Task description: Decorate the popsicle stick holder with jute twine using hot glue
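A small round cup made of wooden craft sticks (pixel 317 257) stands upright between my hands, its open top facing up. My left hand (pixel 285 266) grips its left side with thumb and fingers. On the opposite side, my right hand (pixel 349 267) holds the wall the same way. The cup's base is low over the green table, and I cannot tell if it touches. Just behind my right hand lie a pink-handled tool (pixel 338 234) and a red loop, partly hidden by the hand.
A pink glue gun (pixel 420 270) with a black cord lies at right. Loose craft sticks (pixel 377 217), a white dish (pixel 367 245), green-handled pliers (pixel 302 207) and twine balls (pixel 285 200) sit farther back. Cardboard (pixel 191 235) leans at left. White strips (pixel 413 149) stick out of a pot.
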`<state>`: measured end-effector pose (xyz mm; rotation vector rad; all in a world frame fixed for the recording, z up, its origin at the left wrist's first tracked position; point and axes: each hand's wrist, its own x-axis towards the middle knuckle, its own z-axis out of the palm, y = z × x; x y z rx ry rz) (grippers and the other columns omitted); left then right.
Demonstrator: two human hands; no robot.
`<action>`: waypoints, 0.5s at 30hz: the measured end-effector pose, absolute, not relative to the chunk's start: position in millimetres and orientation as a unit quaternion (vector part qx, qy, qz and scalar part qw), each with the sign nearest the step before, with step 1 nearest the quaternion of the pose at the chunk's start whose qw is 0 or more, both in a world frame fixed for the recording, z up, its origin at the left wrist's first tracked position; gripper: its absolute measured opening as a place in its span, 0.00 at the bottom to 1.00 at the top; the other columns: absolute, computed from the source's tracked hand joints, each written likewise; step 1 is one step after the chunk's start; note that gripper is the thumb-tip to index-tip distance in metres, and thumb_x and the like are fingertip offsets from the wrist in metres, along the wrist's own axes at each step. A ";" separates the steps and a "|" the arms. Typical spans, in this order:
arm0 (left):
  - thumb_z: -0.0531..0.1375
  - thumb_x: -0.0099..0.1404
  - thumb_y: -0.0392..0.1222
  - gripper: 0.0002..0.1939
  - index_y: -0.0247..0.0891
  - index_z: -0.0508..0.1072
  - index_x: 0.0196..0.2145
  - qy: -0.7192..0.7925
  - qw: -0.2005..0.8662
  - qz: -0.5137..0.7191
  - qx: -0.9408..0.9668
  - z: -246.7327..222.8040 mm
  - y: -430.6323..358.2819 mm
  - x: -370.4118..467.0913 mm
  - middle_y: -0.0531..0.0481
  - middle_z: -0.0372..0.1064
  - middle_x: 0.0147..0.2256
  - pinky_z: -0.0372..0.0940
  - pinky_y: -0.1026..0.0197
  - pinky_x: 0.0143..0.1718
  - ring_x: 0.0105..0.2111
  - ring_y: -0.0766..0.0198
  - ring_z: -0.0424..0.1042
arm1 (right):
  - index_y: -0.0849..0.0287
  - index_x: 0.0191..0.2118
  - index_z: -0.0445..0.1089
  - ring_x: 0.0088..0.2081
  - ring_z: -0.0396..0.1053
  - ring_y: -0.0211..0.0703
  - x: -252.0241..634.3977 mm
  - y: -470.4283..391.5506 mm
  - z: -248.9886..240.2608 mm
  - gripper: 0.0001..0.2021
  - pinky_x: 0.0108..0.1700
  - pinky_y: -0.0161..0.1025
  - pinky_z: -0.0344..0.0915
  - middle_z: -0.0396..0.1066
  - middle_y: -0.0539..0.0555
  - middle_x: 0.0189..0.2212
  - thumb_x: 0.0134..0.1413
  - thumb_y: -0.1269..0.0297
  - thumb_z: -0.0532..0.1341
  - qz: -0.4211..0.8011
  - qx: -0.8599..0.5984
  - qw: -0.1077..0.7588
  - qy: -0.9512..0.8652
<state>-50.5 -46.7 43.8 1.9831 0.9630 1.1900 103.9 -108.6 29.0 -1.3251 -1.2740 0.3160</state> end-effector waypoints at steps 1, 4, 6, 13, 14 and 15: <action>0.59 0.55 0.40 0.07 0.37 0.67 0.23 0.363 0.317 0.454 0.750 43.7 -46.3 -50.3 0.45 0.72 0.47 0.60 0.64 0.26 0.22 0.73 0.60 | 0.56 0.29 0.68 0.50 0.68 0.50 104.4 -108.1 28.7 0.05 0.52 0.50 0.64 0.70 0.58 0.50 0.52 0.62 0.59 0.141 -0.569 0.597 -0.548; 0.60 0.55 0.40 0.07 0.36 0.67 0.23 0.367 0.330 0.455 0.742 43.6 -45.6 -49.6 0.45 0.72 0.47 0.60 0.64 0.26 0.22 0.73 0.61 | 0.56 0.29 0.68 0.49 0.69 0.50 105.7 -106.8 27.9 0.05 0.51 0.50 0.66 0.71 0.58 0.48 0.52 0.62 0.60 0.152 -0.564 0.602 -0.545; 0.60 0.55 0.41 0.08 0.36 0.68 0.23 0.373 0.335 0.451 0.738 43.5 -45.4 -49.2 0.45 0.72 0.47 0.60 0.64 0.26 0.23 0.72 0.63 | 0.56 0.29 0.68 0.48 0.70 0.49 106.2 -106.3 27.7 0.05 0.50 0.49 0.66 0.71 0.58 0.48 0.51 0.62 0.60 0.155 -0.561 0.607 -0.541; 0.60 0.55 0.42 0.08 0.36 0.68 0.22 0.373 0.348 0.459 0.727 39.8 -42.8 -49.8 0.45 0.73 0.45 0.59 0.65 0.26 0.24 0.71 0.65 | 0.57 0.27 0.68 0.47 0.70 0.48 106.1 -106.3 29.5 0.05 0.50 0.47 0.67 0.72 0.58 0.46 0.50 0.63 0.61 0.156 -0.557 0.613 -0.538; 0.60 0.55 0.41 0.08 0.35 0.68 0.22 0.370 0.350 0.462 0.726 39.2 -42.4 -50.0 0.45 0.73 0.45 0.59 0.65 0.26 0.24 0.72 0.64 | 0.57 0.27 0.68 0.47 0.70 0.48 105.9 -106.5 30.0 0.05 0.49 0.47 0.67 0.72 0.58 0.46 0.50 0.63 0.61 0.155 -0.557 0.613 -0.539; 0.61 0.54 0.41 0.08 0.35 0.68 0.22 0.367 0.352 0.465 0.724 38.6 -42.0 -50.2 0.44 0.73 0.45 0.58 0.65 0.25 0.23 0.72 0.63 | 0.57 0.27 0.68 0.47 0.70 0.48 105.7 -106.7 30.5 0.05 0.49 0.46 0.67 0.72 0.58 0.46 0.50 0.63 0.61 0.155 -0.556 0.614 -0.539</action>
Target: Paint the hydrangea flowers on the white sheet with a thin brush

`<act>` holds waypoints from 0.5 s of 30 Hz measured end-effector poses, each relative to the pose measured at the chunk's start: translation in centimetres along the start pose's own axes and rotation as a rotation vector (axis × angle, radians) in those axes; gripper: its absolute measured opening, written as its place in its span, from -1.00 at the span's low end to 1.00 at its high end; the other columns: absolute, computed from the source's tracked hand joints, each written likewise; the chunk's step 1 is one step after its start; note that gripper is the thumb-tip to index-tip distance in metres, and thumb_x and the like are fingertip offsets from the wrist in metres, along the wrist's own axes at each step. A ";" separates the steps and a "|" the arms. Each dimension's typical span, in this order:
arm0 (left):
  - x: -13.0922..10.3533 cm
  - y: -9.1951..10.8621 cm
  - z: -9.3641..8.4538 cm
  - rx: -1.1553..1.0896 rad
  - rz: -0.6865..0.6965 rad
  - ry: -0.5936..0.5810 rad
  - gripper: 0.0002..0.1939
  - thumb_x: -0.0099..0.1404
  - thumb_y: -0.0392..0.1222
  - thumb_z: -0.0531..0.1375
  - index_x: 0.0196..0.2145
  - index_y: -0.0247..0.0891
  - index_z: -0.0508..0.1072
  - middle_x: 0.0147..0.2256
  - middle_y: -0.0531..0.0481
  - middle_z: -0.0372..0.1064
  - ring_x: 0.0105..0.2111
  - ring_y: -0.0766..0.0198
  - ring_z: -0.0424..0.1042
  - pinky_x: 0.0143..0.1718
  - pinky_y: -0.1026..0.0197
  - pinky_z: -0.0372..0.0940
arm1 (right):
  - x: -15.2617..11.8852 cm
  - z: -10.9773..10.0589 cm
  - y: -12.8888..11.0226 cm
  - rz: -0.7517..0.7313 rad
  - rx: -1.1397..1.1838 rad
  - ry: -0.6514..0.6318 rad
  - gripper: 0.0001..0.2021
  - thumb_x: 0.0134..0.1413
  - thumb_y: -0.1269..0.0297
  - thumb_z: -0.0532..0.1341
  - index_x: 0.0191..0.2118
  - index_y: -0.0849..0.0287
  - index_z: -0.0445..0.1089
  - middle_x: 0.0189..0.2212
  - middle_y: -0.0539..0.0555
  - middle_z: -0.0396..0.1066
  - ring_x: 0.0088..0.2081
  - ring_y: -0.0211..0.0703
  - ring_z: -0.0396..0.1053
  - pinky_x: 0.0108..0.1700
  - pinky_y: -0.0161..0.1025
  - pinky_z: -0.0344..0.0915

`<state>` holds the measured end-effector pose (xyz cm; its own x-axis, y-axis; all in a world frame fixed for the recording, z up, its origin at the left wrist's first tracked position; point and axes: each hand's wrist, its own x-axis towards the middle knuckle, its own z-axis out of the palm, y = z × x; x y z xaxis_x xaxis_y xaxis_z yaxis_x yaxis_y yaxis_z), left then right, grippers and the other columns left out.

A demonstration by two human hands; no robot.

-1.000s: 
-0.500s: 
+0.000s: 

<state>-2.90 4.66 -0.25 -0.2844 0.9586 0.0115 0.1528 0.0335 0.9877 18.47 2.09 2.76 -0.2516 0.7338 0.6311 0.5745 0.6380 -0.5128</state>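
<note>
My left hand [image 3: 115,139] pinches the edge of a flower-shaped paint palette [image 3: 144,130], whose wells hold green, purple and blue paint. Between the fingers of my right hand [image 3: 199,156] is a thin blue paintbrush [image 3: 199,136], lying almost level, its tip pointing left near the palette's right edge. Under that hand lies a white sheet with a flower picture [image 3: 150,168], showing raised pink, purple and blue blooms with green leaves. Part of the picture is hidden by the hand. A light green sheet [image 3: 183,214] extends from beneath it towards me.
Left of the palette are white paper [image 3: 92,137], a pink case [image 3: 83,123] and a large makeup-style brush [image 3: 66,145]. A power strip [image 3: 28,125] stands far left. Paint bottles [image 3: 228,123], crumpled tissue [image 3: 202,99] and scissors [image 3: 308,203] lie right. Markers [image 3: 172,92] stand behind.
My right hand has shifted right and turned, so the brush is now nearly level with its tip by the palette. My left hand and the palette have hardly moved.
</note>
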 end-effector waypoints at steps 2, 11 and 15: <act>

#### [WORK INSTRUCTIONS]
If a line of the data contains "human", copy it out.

#### [COMPLETED TASK]
Demonstrator: two human hands; no robot.
A demonstration by two human hands; no robot.

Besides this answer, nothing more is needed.